What needs to be done – A verbatim transcript of the data that follows, free of images, is the expected result.

======== Material provided ========

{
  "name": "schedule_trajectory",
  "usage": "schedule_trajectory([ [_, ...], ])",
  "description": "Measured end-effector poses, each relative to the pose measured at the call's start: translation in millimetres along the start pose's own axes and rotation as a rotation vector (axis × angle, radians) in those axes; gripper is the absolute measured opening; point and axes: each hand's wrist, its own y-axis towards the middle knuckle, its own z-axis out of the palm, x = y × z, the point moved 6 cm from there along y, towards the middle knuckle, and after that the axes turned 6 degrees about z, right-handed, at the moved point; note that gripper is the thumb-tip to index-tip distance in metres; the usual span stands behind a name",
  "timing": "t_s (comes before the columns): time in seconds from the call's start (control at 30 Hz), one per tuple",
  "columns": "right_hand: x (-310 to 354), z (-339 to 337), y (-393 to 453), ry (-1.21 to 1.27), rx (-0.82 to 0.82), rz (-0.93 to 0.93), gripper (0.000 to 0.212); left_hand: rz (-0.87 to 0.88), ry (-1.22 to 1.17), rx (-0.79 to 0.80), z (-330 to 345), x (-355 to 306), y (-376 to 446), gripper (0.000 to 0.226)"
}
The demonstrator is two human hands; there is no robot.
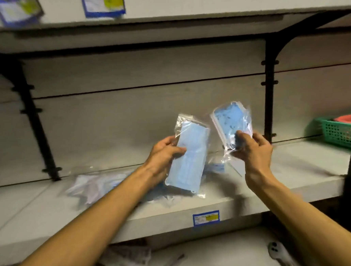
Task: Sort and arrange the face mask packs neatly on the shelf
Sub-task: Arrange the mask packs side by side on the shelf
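A green plastic basket (335, 132) sits at the far right, holding something red (347, 118). Blue-bordered price labels with yellow patches (103, 3) hang at the top left. On the lower level, near right, lies a white object (277, 252), blurred.

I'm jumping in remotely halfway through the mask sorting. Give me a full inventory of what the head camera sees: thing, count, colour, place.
held mask packs: 2, light blue masks in clear bags; plain pack in the left hand, patterned pack in the right, both above the shelf.
loose mask packs: blurred pile, count unclear, pale, lying on the shelf left of the hands.
shelf: 1, grey-white, middle level.
price label: 1, blue and yellow, on the shelf's front edge.
upper labels: 2, blue-bordered, on the shelf above.
basket: 1, green, far right of the shelf, something red inside.
brackets: 2, black, against the back wall.
lower shelf items: packets, unclear.
left hand: grips the plain pack.
right hand: grips the patterned pack.
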Motion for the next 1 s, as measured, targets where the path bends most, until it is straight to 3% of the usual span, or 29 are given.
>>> schedule_trajectory([
  [0.17,-31,83,-79,-0.059,0.272,0.250,0.031,-0.009,-0.012,-0.111,-99,-39,-79,0.032],
  [0.37,-64,177,-204,-0.085,0.294,0.349,0.004,0.044,0.012,-0.279,-223,-72,-203,0.033],
  [0.53,-79,264,-304,-0.025,0.471,0.370,0.019,0.062,0.027,-0.406,-314,-88,-297,0.040],
  [0.67,-101,306,-368,-0.094,0.582,0.334,0.030,0.011,0.100,-0.491,-380,-94,-351,0.029],
  [0.87,-138,363,-423,-0.255,0.675,0.362,0.028,-0.016,0.102,-0.670,-470,-90,-401,0.035],
  [1.0,-169,422,-457,-0.278,0.779,0.373,0.023,-0.025,0.124,-0.755,-524,-84,-422,0.026],
])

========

Solution below –
{
  "name": "schedule_trajectory",
  "usage": "schedule_trajectory([ [_, ...], ])",
  "description": "Measured end-effector poses, each relative to the pose measured at the call's start: translation in millimetres along the start pose's own axes and rotation as a rotation vector (axis × angle, radians) in those axes; gripper is the absolute measured opening; point and axes: each hand's wrist, its own y-axis towards the middle knuckle, its own z-axis out of the palm, x = y × z, the point moved 6 cm from there along y, towards the middle knuckle, and after that the axes turned 6 degrees about z, right-handed, at the moved point; note that gripper is the thumb-tip to index-tip distance in metres; the usual span stands behind a name",
  "timing": "t_s (comes before the columns): time in seconds from the call's start (control at 30 Hz), one per tuple",
  "columns": "right_hand: x (-310 to 354), z (-339 to 337), y (-393 to 453), ry (-1.21 to 1.27), rx (-0.82 to 0.82), rz (-0.93 to 0.93), gripper (0.000 to 0.212); left_hand: rz (-0.87 to 0.88), ry (-1.22 to 1.17), rx (-0.79 to 0.80), z (-330 to 345), x (-355 to 306), y (-376 to 446), gripper (0.000 to 0.226)"
}
The demonstrator is two human hands; there is no robot.
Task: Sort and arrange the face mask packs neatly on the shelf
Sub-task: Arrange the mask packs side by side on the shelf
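A green plastic basket (335, 132) sits at the far right, holding something red (347, 118). Blue-bordered price labels with yellow patches (103, 3) hang at the top left. On the lower level, near right, lies a white object (277, 252), blurred.

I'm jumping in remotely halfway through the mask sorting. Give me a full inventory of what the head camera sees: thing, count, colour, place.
held mask packs: 2, light blue masks in clear bags; plain pack in the left hand, patterned pack in the right, both above the shelf.
loose mask packs: blurred pile, count unclear, pale, lying on the shelf left of the hands.
shelf: 1, grey-white, middle level.
price label: 1, blue and yellow, on the shelf's front edge.
upper labels: 2, blue-bordered, on the shelf above.
basket: 1, green, far right of the shelf, something red inside.
brackets: 2, black, against the back wall.
lower shelf items: packets, unclear.
left hand: grips the plain pack.
right hand: grips the patterned pack.
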Motion for the next 1 s, as measured, targets where the path bends most, until it is straight to 3% of the usual span, or 29 are given.
>>> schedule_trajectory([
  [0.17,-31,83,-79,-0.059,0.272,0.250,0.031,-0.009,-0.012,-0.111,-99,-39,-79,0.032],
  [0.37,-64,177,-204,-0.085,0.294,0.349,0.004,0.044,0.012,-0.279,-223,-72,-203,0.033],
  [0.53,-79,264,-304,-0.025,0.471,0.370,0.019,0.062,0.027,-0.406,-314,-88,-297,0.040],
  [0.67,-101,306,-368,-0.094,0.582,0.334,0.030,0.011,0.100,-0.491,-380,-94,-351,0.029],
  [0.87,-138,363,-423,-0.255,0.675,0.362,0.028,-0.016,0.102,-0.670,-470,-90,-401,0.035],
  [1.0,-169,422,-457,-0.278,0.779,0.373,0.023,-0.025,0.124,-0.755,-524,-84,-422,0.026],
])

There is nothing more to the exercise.